Translation Markup Language (TML)

Translation Markup Language (TML) is used to identify the non-translatable or dynamic data within the labels. It provides a way to mark data and decoration tokens within the strings that need to be translated. There are different types of applications that can use TML - web, mobile and desktop. Some use HTML, others use Wiki-Like syntax for decorating the labels. TML aims at abstracting out the decoration mechanisms of the string used by the applications and instead provides its own simple, but powerful syntax. This allows for translation sharing across multiple applications.

Basics

The TML Client SDK provides functions like tr for translation. The function can be called using any of the following ways:

tr(label, description, tokens, options)

// You can skip description:
tr(label, tokens, options)  

You can also pass parameters as a hash:

tr({label: LABEL, tokens: TOKENS, options: OPTIONS})  

Alternatively, you can use string extensions:

"some text".translate(tokens, options, language)
"some text".translate(description, tokens, options, language)
  • label is the only required parameter.
  • description is an optional parameter, but should always be used if the label by itself is not sufficient enough to provide the meaning of the phrase.
  • tokens is an optional parameter that contains a hash (or a dictionary) of token values to be substituted in the label.
  • options provides a mechanism for passing additional directives to the translation engine.
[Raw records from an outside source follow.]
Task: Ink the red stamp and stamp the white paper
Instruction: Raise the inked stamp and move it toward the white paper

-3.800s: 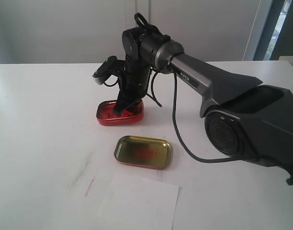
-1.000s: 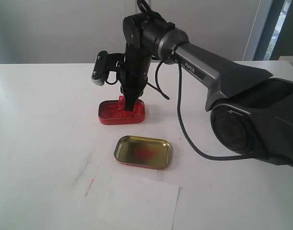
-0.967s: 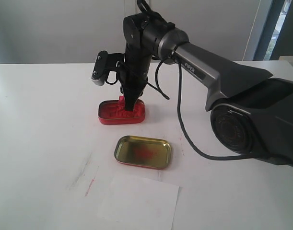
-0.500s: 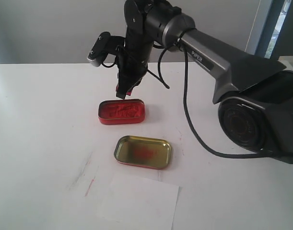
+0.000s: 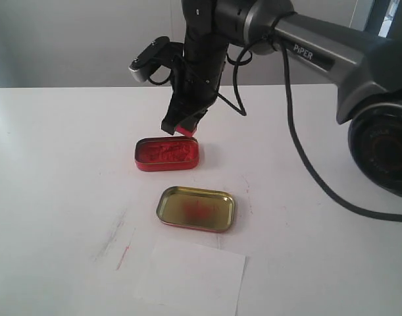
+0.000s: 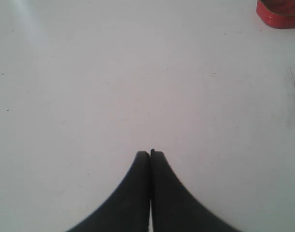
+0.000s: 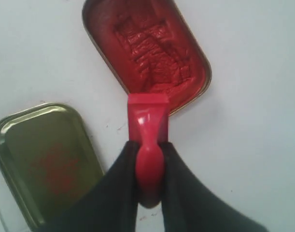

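Observation:
My right gripper [image 5: 181,126] [image 7: 149,145] is shut on the narrow handle of the red stamp [image 5: 186,130] [image 7: 148,126] and holds it in the air just above the far edge of the red ink tin [image 5: 166,154] [image 7: 147,52]. The tin's red paste is rough and dented. The white paper [image 5: 191,278] lies flat at the table's front edge, well away from the stamp. My left gripper [image 6: 150,153] is shut with nothing in it, over bare white table; it does not show in the exterior view.
The gold-lined tin lid [image 5: 196,209] [image 7: 43,154], smeared red inside, lies between the ink tin and the paper. Faint red and grey streaks [image 5: 124,245] mark the table left of the paper. A corner of the ink tin [image 6: 281,9] shows in the left wrist view.
My right gripper rose out of the ink tin with the red stamp and now hangs higher, slightly right of where it pressed. The tins and the paper have stayed put.

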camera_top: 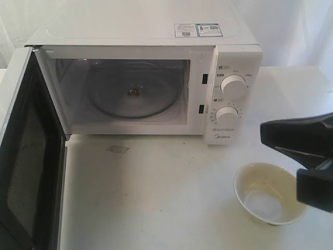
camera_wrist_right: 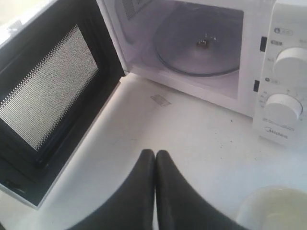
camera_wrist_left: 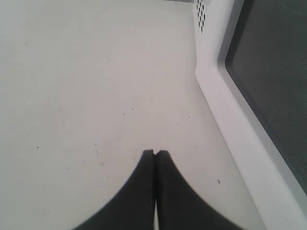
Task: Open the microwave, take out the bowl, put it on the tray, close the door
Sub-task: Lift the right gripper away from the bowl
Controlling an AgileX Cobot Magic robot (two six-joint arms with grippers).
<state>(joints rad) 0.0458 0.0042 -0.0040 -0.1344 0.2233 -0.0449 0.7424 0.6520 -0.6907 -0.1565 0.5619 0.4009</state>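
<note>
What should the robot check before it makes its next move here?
1. Small round cream bowl out of the white boxy microwave: ok, it sits on the white table.
2. Bowl on a tray: not ok; no tray shows in any view.
3. Cavity: ok, only the glass turntable shows inside.
4. White door with dark window closed: not ok, it stands wide open.
5. Left gripper free to push the door: ok, shut on nothing, beside the door.
6. Right gripper free of the bowl: ok, shut, holding nothing, beside it.
</note>
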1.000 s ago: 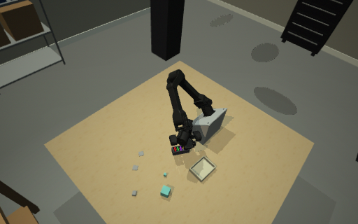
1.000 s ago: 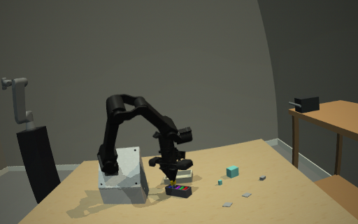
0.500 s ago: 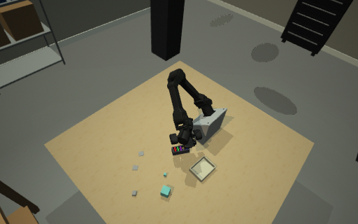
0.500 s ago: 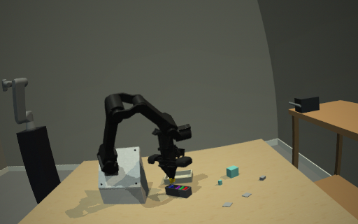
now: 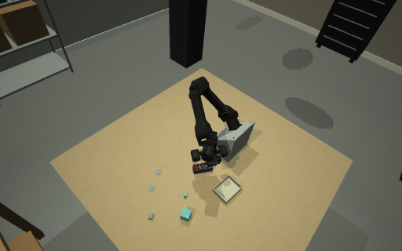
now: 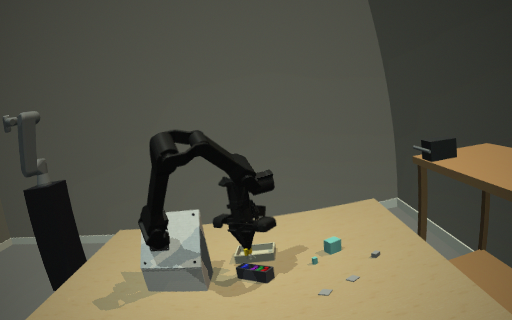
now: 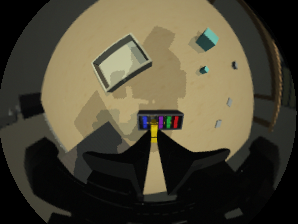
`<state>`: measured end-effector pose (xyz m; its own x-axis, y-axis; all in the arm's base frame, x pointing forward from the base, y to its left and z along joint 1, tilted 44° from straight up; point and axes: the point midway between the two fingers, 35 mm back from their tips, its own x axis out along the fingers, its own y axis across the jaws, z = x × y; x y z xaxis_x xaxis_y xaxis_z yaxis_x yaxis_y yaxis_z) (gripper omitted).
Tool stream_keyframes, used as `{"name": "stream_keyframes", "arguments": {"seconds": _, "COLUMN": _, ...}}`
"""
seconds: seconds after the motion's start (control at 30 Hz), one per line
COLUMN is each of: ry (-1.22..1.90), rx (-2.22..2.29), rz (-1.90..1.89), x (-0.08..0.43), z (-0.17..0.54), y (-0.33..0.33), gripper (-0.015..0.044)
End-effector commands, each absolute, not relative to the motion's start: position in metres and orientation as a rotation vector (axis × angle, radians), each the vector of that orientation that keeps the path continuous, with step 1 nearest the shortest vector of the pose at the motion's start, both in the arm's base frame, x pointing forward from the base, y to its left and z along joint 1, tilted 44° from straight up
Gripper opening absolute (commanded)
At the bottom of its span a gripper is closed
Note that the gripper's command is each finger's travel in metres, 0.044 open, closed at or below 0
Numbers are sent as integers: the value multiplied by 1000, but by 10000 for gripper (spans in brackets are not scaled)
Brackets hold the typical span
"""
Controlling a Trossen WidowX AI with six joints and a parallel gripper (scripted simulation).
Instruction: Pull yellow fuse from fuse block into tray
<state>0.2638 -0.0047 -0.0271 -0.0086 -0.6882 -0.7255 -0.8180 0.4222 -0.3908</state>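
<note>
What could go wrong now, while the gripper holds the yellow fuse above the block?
1. The yellow fuse hangs just above the fuse block; moving sideways too early might knock the other fuses.
2. The gripper pinches only the fuse's top, so it might slip out before reaching the tray.
3. A low carry might strike the tray's rim.
</note>
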Motion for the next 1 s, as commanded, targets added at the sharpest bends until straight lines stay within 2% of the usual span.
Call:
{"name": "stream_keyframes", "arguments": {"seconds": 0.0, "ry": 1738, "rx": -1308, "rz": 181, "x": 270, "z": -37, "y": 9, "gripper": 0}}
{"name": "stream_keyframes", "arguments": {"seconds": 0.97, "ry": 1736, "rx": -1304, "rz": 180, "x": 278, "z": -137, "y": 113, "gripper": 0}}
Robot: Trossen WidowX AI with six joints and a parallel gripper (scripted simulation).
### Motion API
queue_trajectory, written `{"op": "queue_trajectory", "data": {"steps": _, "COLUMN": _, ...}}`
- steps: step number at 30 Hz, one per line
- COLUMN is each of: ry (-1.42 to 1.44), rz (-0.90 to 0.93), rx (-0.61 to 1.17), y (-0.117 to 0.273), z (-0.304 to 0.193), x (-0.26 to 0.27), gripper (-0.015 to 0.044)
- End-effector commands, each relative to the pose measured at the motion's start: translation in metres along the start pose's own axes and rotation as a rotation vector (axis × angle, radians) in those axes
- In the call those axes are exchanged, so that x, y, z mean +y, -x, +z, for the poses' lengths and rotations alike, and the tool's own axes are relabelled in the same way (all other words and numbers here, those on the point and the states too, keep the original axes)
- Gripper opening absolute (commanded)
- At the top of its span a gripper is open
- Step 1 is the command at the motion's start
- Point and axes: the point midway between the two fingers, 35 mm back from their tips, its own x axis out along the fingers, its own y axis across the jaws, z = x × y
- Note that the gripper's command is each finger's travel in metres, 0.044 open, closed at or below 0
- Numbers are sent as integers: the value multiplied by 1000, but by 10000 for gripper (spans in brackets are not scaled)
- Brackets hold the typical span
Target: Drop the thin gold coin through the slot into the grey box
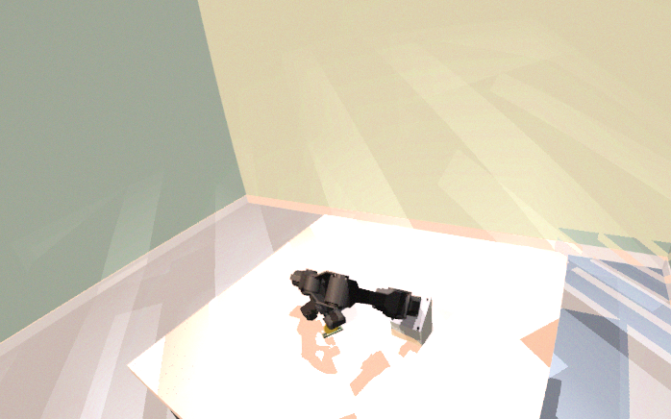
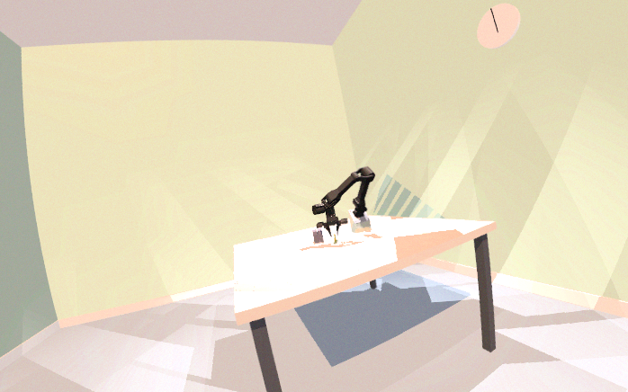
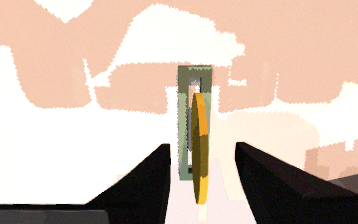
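Note:
The gold coin [image 1: 330, 331] [image 2: 336, 238] [image 3: 200, 150] stands on edge in the dark-green holder [image 3: 182, 120], whose edge also shows in the top view [image 1: 334, 333]. My gripper [image 2: 333, 233] [image 3: 202, 150] is partly open and points down over the coin. In the wrist view one fingertip is on each side of the coin, with a gap on both sides. The grey box [image 2: 318, 236] stands close by, left of the gripper in the exterior view. Its slot cannot be made out. The arm hides the box in the top view.
The arm's base stands on a pale block [image 1: 422, 325] [image 2: 361, 223] on the table [image 1: 255, 374] [image 2: 277, 277]. The arm reaches from there over the holder. A grey patch, perhaps part of the box, shows at the wrist view's right edge. Bright light washes out the table top.

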Motion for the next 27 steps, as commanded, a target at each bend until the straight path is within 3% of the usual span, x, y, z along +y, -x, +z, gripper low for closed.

Let's start with a sample phrase: We'll be using javascript for the examples.

tr("Hello World")  
// Hello World

The description of a phrase is not mandatory, but it should be used in cases when the label alone is not sufficient enough to determine the meaning of the sentence being translated. As a general rule, you should always provide description to words, phrases and sentences that are only meaningful within a specific context. TML uses label and description together to create a unique key for each phrase. The description serves two purposes: it creates a unique key for each label and it also gives a hint to the translators for the context in which the label is used.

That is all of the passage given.